PROBLEM STATEMENT:
From the material that follows, count the lines with the word "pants" in them. Reply with the number only.
•••
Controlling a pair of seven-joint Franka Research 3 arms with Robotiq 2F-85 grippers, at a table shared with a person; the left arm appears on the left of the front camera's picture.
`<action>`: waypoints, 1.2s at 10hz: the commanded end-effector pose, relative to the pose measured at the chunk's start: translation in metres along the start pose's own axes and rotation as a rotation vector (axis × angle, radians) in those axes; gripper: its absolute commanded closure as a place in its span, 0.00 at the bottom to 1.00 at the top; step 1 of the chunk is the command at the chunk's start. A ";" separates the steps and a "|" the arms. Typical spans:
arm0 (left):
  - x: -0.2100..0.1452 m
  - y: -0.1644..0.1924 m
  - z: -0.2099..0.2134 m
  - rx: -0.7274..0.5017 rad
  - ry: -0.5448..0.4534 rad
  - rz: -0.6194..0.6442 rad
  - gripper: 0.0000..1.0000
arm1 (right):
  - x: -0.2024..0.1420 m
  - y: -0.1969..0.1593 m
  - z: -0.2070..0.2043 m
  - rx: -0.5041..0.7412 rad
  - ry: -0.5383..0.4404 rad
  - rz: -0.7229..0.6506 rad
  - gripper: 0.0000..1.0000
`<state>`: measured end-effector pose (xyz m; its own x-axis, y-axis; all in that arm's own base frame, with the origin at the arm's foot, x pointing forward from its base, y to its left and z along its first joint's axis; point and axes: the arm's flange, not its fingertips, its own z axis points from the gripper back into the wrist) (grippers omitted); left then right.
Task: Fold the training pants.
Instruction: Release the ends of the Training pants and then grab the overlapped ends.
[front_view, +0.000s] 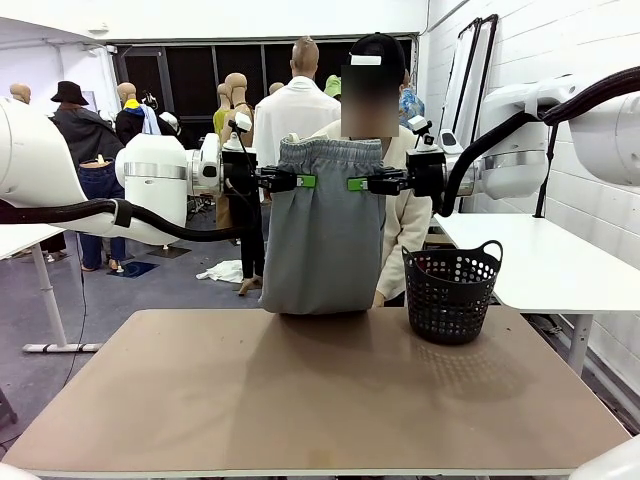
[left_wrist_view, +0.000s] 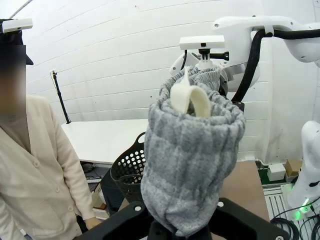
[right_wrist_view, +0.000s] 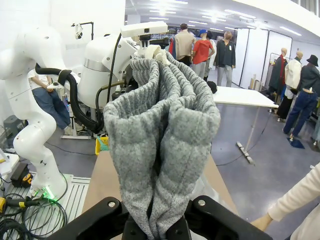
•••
RESPONSE TO THE TASK:
2